Prezzi case in Europa in crescita del 4% nel 2026: carenza di offerta continua a frenare qualsiasi correzione
L'analisi di S&P Global Ratings.
(Teleborsa) - I prezzi delle abitazioni in Europa continueranno a salire in media del 4% nel 2026 e oltre il 3% nel 2027, superando la crescita dei redditi. Le revisioni rispetto alle previsioni di febbraio 2026 restano contenute, entro un punto percentuale nella maggior parte dei mercati, concentrate soprattutto nel biennio 2027-2028. È quanto emerge dal report "European Housing: Supply Shortfalls Limit Price Relief" di S&P Global Ratings.
Le eccezioni principali sono Svezia e Portogallo: la previsione svedese per il 2026 è stata rivista al ribasso di oltre un punto, riflettendo il rialzo dei tassi ipotecari nel secondo trimestre, l'incertezza occupazionale e l'elevata sensibilità ai tassi delle famiglie svedesi, il cui debito residuo rappresenta il 173% del reddito disponibile. Al contrario, la previsione per il Portogallo è stata alzata del 3%, sostenuta da una crescita dei prezzi nel 2025 superiore alle attese, trainata da bassa offerta, costruzioni lente e forte domanda interna.
Tre fattori macroeconomici spiegano gran parte delle revisioni. Sul fronte dell'inflazione, il CPI è ora atteso più alto di 1-1,6 punti percentuali in tutti i mercati europei per effetto del conflitto in Medio Oriente e del conseguente rialzo dei prezzi energetici. Sui tassi, i rendimenti sovrani decennali sono saliti di 20-30 punti base nell'Eurozona e in Polonia, e di circa 60 punti base nel Regno Unito, spingendo al rialzo i tassi ipotecari; S&P prevede un rialzo della Bank of England nel 2026 e due della BCE, con il secondo nella seconda metà dell'anno. Poiché i rendimenti sono saliti meno dell'inflazione, i tassi ipotecari reali risultano ora significativamente più bassi rispetto alle stime di novembre 2025, un fattore di sostegno per i prezzi immobiliari nella maggior parte dei paesi europei.
Sul mercato del lavoro, la disoccupazione è attesa in aumento in Francia, Paesi Bassi e Belgio, mentre in Italia è scesa al 5%, più di quanto previsto, offrendo solo un moderato sostegno ai prezzi.
Al di là dei fattori ciclici, permangono le forze strutturali che frenano l'offerta abitativa europea: cambiamenti nelle preferenze abitative che superano la crescita demografica, colli di bottiglia nel settore delle costruzioni, mercati del lavoro tesi e costi elevati dei materiali — questi ultimi ancora sotto l'effetto duraturo dello shock energetico del 2022. Diversi governi hanno varato pacchetti legislativi per affrontare il problema, ma con tempi di attuazione lunghi: in Germania, il "Bau-Turbo" introdotto nell'ottobre 2025 consente deroghe temporanee alla normativa urbanistica fino al 2030, ma il suo impatto pieno sull'offerta richiederà anni. In Francia, il piano "Relance Logement" punta a due milioni di permessi di costruzione entro il 2030, restando però più un obiettivo aspirazionale che un catalizzatore di offerta nel breve termine.

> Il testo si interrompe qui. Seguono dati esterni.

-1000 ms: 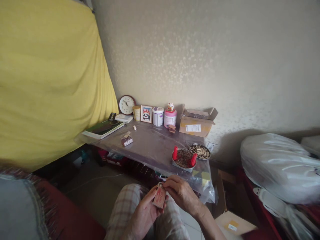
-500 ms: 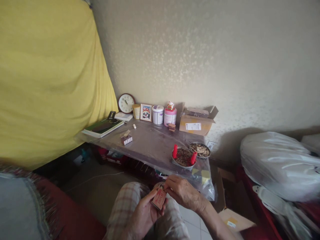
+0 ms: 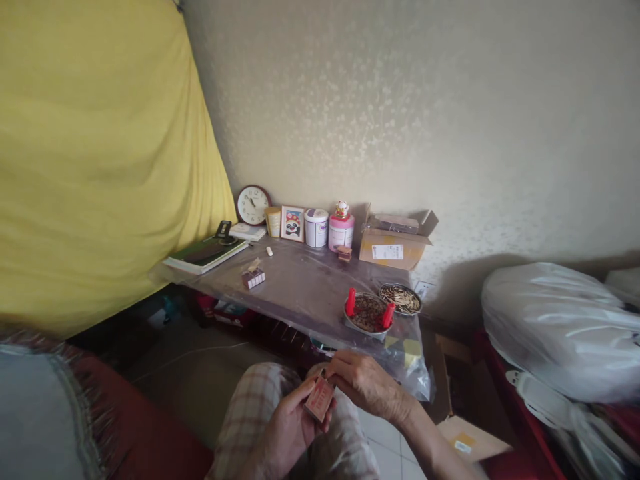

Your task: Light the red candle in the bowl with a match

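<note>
My left hand (image 3: 290, 427) is closed around a small red matchbox (image 3: 320, 399), held over my lap in checked trousers. My right hand (image 3: 367, 383) has its fingers pinched at the box's top end; whatever they pinch is too small to make out. Just beyond my hands, on the plastic-covered table (image 3: 300, 287), stand a round dish with two red handles (image 3: 369, 315) and a smaller dish of pale sticks (image 3: 400, 299).
At the back of the table stand a clock (image 3: 253, 204), a framed picture (image 3: 293, 223), two tubs (image 3: 327, 230) and an open cardboard box (image 3: 393, 243). A book (image 3: 205, 255) and a small box (image 3: 253, 277) lie left. A big white bag (image 3: 555, 327) fills the right; yellow cloth (image 3: 100, 153) hangs left.
My hands have sunk slightly lower with the matchbox and my right fingers have shifted at its top end. Nothing on the table has moved.
</note>
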The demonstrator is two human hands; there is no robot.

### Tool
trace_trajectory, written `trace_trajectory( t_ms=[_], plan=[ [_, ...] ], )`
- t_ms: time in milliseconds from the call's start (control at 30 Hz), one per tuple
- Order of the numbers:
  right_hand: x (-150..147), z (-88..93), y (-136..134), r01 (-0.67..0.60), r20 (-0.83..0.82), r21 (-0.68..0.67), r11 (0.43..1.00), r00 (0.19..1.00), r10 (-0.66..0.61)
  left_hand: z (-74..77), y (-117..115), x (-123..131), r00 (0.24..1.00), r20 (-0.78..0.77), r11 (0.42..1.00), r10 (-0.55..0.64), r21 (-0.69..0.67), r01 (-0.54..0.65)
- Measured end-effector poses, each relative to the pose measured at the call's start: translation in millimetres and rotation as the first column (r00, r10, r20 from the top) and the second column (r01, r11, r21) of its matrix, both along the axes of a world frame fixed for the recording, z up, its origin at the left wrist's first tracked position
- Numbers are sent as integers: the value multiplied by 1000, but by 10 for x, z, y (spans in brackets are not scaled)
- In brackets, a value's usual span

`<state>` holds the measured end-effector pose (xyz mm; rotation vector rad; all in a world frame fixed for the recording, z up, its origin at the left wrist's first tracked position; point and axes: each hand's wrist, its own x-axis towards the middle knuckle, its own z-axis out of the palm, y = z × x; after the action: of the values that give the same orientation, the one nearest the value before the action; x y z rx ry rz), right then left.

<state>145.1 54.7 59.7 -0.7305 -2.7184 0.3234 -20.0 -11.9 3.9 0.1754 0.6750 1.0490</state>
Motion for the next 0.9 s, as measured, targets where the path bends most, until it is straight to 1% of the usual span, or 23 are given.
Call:
trace_trajectory(
  t_ms=[200,367,567,800,900],
  plan=[
    [11,-7,14,-34,-14,-20,999,999,34,-32,-5,-1,1000,-3,1000,-6,6,6],
    [19,-34,24,-17,-12,-37,999,1000,17,-90,-8,0,1000,-3,1000,-4,22,4],
    [25,8,27,-49,2,-56,997,999,49,-96,-6,-20,1000,4,998,-14,58,14],
    [55,64,35,32,-42,-129,991,998,-38,-48,-6,-22,1000,18,998,-12,68,11],
    [78,105,40,31,-92,-144,989,995,-45,-55,-12,-27,1000,16,996,-23,88,21]
  ],
)
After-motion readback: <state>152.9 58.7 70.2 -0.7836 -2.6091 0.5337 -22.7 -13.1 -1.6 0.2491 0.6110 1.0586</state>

In Italia, il "Piano Casa" adottato a maggio 2026 privilegia la ristrutturazione dell'edilizia pubblica, ma il paese detiene anche la quota più alta nell'UE di abitazioni non occupate, il che limita l'efficacia di un approccio centrato sullo stock esistente. Nei Paesi Bassi, in Spagna e nel Regno Unito, riforme normative sono in corso ma richiederanno tempo per tradursi in un aumento reale dell'offerta.
Secondo S&P, la recente ondata di iniziative politiche è "benvenuta ma in gran parte reattiva", e difficilmente risolverà le due frizioni dominanti sul lato dell'offerta: inflazione dei costi di costruzione e carenza di manodopera. Le previsioni dell'agenzia continuano quindi a riflettere una condizione di sottoofferta strutturale, che manterrà i prezzi nominali delle case europee su un trend rialzista fino al 2029.